_Work request_
Could you write out the listing below again, exactly?

━━━━━ Stored data ━━━━━

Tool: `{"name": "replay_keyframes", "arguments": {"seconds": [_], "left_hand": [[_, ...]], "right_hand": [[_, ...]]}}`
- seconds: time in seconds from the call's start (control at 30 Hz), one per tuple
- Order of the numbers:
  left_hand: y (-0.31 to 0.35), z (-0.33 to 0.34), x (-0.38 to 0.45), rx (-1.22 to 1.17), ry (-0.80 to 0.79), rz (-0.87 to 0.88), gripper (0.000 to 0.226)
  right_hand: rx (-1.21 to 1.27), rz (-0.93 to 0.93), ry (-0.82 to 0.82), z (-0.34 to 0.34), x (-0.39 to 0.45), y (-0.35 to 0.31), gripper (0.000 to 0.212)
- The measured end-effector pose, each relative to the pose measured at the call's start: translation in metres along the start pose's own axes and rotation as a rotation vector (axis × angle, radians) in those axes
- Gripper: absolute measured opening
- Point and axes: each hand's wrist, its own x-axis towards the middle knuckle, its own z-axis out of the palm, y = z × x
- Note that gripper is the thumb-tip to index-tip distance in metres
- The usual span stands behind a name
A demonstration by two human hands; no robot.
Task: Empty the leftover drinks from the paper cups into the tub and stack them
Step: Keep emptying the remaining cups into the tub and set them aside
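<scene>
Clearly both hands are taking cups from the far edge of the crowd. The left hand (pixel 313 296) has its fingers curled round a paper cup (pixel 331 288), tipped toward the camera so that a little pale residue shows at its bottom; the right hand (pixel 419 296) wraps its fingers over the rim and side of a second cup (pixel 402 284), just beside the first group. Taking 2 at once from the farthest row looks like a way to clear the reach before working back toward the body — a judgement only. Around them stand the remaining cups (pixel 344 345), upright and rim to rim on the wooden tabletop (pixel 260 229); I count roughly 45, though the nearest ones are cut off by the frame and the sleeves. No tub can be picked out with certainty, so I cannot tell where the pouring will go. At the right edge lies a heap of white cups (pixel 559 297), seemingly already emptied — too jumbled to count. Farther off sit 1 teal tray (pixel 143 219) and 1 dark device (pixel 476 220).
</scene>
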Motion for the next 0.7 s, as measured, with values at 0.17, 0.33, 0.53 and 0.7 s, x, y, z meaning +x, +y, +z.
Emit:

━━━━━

_Task result_
Tool: `{"name": "replay_keyframes", "arguments": {"seconds": [_], "left_hand": [[_, ...]], "right_hand": [[_, ...]]}}`
- seconds: time in seconds from the call's start (control at 30 Hz), one per tuple
- Order of the numbers:
  left_hand: y (-0.31 to 0.35), z (-0.33 to 0.34), x (-0.38 to 0.45), rx (-1.22 to 1.17), ry (-0.80 to 0.79), rz (-0.87 to 0.88), gripper (0.000 to 0.226)
  right_hand: rx (-1.21 to 1.27), rz (-0.93 to 0.93), ry (-0.82 to 0.82), z (-0.34 to 0.34), x (-0.39 to 0.45), y (-0.35 to 0.31), gripper (0.000 to 0.212)
- The measured end-effector pose, each relative to the pose measured at the call's start: translation in metres along the start pose's own axes and rotation as a rotation vector (axis × angle, radians) in those axes
- Gripper: absolute measured opening
- Point and axes: each hand's wrist, its own x-axis towards the middle knuckle, its own z-axis out of the palm, y = z × x
- Note that gripper is the thumb-tip to index-tip distance in metres
- The usual span stands behind a name
A demonstration by two human hands; no robot.
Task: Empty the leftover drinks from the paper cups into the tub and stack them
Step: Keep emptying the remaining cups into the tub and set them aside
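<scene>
Clearly both hands are taking cups from the far edge of the crowd. The left hand (pixel 313 296) has its fingers curled round a paper cup (pixel 331 288), tipped toward the camera so that a little pale residue shows at its bottom; the right hand (pixel 419 296) wraps its fingers over the rim and side of a second cup (pixel 402 284), just beside the first group. Taking 2 at once from the farthest row looks like a way to clear the reach before working back toward the body — a judgement only. Around them stand the remaining cups (pixel 344 345), upright and rim to rim on the wooden tabletop (pixel 260 229); I count roughly 45, though the nearest ones are cut off by the frame and the sleeves. No tub can be picked out with certainty, so I cannot tell where the pouring will go. At the right edge lies a heap of white cups (pixel 559 297), seemingly already emptied — too jumbled to count. Farther off sit 1 teal tray (pixel 143 219) and 1 dark device (pixel 476 220).
</scene>
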Motion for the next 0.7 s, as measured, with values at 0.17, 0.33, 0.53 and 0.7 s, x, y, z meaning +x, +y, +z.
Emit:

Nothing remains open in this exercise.